Im Podewil Vol II Sven Åke Johansson Günter Christmann Mats Gustafsson saj records.

OOOLLLLYAAKKKOOO ! 1993 ! C’est l’époque où un jeune souffleur suédois vient réveiller les initiateurs de l’euro-free improvisation. Mats Gustafsson d’avant la période – à – projets aux quatre coins du monde et ses centaines d’albums, cédés, vinyles, cassettes, éditions limitées etc…. Qui plus est, en compagnie de deux fortes têtes de la scène improvisée des débuts : le tromboniste et violoncelliste hanovrien Günter Christmann et le percussionniste - poète - accordéoniste compatriote Sven-Åke Johansson, celui-là même qui officiait à la batterie dans le Peter Brötzmann Trio (cfr For Adolphe Sax FMP) et Machine Gun, et qui est toujours un collaborateur régulier d’Alex von Schlippenbach.  Je dois dire que si je goûte les interventions astucieuses et amusantes de Sven et ses bruissements sur la surface de la caisse claire,  la rage vocalisée et l’articulation vorace de Mats, et que la cohérence et la connivence du trio est solide et pétaradante, c’est la voix unique de Günter qui polarise mon écoute. Ces détails extrêmes, les vocalisations étirées, les effets de souffle qui n’appartiennent qu’à lui, ses grondements aériens, ses multiphoniques inextricables… Pour notre bonheur, le trio s’engage dans des occurrences sonores distinctes, évolutives … Sven le diseur (quel talent) occupe un instant l’avant-scène pendant lequel les deux autres concoctent un guet-apens. Son solo de batterie au morceau quatre est un véritable numéro d’anthologie. Et quand les deux souffleurs se concentrent sur des sons ténus et soutenus, c’est le batteur qui provoque avec des roulements drôlatiques auxquels répond une morsure brûlante et surnaturelle du sax. On entre ici dans le vif du sujet de l’improvisation libre. L’archet de Christmann batifole sur les cordes évoquant Webern et percute comme un pivert. Il alimente la conversation par une invention permanente où le sens du silence et de la dynamique est le maître mot. C’est en sa compagnie que Gustafsson donne le meilleur de lui-même, où il se révèle un des souffleurs les plus originaux (cfr cinquième morceau). Les changements de cadences et de pulsations du trio sont absolument optimaux. Bref, un superbe document à écouter absolument, même si vous êtes gavés de Mats G et de ses très (trop) abondantes rondelles, car il y a aussi Günter et Sven et la rencontre de ces trois personnalités vaut vraiment le déplacement. 
PS : je recommande de chercher le cd OKKADISK ODL 1002 (édition limitée 750 copies) one to (two).... de Günter Christmann et Mats Gustafsson. Vous aurez là la quintessence de leur collaboration en duo les 15 et 16 août 1997. Le hasard a fait que j'en détiens deux copies numérotées 361/750 ???? 

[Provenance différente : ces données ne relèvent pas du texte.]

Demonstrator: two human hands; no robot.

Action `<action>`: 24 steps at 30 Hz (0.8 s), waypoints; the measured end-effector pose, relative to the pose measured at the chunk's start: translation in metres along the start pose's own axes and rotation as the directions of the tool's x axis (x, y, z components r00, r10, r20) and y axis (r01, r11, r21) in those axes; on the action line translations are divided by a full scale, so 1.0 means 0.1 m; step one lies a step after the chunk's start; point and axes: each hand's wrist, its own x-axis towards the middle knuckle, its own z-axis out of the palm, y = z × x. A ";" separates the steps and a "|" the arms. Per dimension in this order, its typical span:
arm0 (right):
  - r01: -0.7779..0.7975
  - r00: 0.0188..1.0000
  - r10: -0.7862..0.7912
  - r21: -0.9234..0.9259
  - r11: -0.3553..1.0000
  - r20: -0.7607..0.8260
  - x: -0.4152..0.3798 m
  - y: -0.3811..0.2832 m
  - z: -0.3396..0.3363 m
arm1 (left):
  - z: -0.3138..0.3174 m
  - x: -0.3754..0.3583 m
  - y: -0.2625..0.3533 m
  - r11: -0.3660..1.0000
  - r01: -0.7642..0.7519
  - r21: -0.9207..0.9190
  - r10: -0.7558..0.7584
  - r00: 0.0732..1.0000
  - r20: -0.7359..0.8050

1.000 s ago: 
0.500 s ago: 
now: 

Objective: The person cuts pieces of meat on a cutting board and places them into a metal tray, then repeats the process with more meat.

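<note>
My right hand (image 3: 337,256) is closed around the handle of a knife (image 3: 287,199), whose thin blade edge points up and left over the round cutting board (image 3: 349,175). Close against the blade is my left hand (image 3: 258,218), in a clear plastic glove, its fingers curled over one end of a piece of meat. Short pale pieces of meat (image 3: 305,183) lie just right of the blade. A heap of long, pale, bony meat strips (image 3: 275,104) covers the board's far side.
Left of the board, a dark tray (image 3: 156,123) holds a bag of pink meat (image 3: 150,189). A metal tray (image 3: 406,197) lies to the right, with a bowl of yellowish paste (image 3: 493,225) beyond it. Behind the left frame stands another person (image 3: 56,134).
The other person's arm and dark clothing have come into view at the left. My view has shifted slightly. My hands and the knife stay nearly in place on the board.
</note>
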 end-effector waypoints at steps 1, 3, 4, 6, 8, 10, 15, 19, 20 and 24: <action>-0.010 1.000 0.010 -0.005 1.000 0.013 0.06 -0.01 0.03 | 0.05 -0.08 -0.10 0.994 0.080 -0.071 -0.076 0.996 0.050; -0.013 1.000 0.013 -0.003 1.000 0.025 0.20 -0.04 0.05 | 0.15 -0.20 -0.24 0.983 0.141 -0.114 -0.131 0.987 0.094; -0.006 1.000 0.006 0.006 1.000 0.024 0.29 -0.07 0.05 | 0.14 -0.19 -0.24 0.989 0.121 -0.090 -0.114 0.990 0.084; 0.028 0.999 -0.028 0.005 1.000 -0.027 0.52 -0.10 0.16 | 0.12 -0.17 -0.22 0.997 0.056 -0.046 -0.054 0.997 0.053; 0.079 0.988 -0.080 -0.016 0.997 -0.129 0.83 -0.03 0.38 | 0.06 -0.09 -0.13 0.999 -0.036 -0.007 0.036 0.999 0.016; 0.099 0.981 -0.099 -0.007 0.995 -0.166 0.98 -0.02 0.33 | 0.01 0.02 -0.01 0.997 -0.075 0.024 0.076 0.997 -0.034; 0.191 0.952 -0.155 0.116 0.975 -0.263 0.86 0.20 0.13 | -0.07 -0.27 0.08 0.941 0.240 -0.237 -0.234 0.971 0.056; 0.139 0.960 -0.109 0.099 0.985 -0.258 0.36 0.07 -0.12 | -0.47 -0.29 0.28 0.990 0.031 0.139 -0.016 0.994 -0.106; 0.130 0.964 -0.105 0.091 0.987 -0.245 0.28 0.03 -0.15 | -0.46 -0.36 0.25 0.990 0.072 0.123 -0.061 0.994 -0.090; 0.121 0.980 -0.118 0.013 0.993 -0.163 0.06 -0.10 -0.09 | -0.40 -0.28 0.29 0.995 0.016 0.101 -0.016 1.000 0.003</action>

Guilherme Rodrigues Sebi Tramontana – han jiae inexhaustible editions ie – 024

Le violoncelliste Guilherme Rodrigues et le tromboniste Sebi Tramontana se rencontrent ici, sans doute fortuitement, dans un magnifique échange – partage en sept actes numérotés de I à VII et assez courts (maximum 5’27’’). Ils ont plaisir à altérer les sons de leurs instruments, étendant et transformant les possibilités sonores, en renouvelant continuellement les éléments de langages : lexique, grammaire, syntaxe, extrapolation dans une dimension ludique souveraine, la spontanéité du dialogue instantané. Si le violoncelliste fait vibrer le timbre et l’élasticité sonore de son instrument en y ajoutant des techniques alternatives à bon escient, le tromboniste excelle à chanter dans l’embouchure, vocalisant à l’instar des grands anciens (Tricky Sam Nanton, Lawrence Brown ou Roswell Rudd), ses inflexions vocales travaillent et zigzaguent autant que ses sourdines et que sa coulisse. Tout l’intérêt de cet enregistrement réside dans l’adaptation de chacun des deux protagonistes, deux artistes assez, voire très différents, dans la personnalité musicale de l’autre au fil d'improvisations spontanées ET millimétrées. Rien à jeter ! Une forme de contraste chaleureux, humain, une connivence naturelle  et joyeuse, débouche sur les même histoires (de I à VII)  racontées en coups d’archets brefs, glissandi, cadences brisées, phonèmes instrumentaux, vibrations élégiaques, unissons informels, glossolalies du pavillon, bribes de mélodies, concassages du timbre, simplicité apparente des matériaux, bonne humeur sans clin d’œil, grattements de cordes, passage de l’air dans le tube, compressions de la colonne d’air, multiphoniques, col legno…. Guilherme et Sebi ne se perdent pas dans des avalanches de sons, le moindre détail de leurs jeux contribuent à faire passer leur message d’un jour (22-02-2020). J’avais beaucoup apprécié le solo récent de Guilherme Rodrigues, 22 miniatures exquises au violoncelle, Cascata (Creative Sources). Et donc, Han Jiae est sans doute le plus beau et surtout le plus touchant des albums de ces deux improvisateurs. L'image de pochette reproduit un dessin - portrait des duettistes signé Tramontana. À écouter attentivement. Un vrai plaisir !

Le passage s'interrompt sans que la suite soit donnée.